◆ Exercise prompt: Copy the data exactly. Images are the one exception.

*** Opening Raw data ***

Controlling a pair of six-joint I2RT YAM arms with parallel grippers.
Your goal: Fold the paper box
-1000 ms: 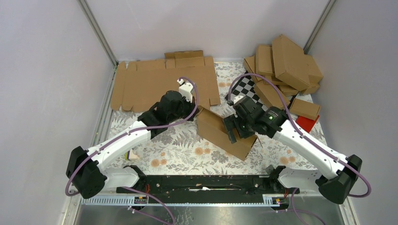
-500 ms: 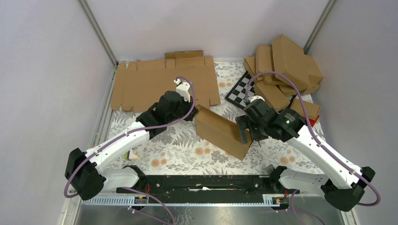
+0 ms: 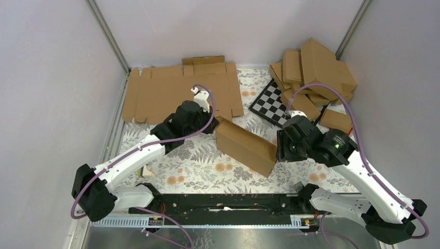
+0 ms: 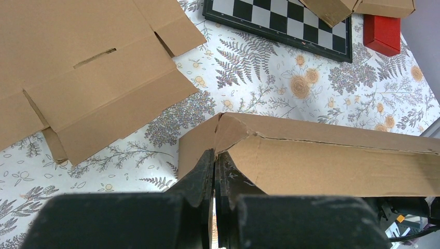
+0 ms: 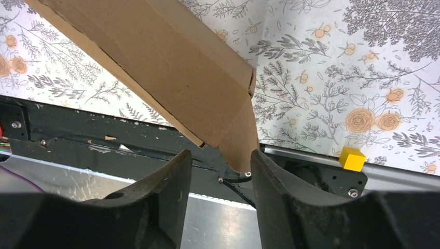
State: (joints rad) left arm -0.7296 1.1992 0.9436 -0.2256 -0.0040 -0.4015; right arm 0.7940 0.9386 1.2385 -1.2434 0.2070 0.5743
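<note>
The paper box (image 3: 245, 146) is a folded brown cardboard box lying slantwise in the middle of the floral table. My left gripper (image 3: 214, 126) is shut on a thin cardboard edge at the box's far left corner; in the left wrist view the fingers (image 4: 201, 171) pinch it below the box's long side (image 4: 332, 163). My right gripper (image 3: 280, 150) is open at the box's near right end. In the right wrist view the box's corner (image 5: 236, 140) hangs between the spread fingers (image 5: 174, 181) without touching them.
Flat brown cardboard sheets (image 3: 171, 91) lie at the back left. A black-and-white checkered board (image 3: 271, 104) and a pile of folded boxes (image 3: 316, 70) sit at the back right. A red block (image 4: 382, 28) lies by the board. A yellow cube (image 5: 352, 158) sits at the near table edge.
My right gripper has pulled back to the right, off the top of the box to its right end. The box now lies lower and closed. The left gripper has barely moved.
</note>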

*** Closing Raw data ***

◆ Written answer:
Controlling a pair of six-joint I2RT YAM arms with parallel grippers.
Your goal: Fold the paper box
-1000 ms: 
-500 ms: 
+0 ms: 
+0 ms: 
+0 ms: 
State: (joints rad) left arm -0.7296 1.1992 0.9436 -0.2256 -0.0040 -0.4015; right arm 0.7940 0.9386 1.2385 -1.2434 0.2070 0.5743
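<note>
The paper box (image 3: 245, 146) is a folded brown cardboard box lying slantwise in the middle of the floral table. My left gripper (image 3: 214, 126) is shut on a thin cardboard edge at the box's far left corner; in the left wrist view the fingers (image 4: 201, 171) pinch it below the box's long side (image 4: 332, 163). My right gripper (image 3: 280, 150) is open at the box's near right end. In the right wrist view the box's corner (image 5: 236, 140) hangs between the spread fingers (image 5: 174, 181) without touching them.
Flat brown cardboard sheets (image 3: 171, 91) lie at the back left. A black-and-white checkered board (image 3: 271, 104) and a pile of folded boxes (image 3: 316, 70) sit at the back right. A red block (image 4: 382, 28) lies by the board. A yellow cube (image 5: 352, 158) sits at the near table edge.
My right gripper has pulled back to the right, off the top of the box to its right end. The box now lies lower and closed. The left gripper has barely moved.
</note>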

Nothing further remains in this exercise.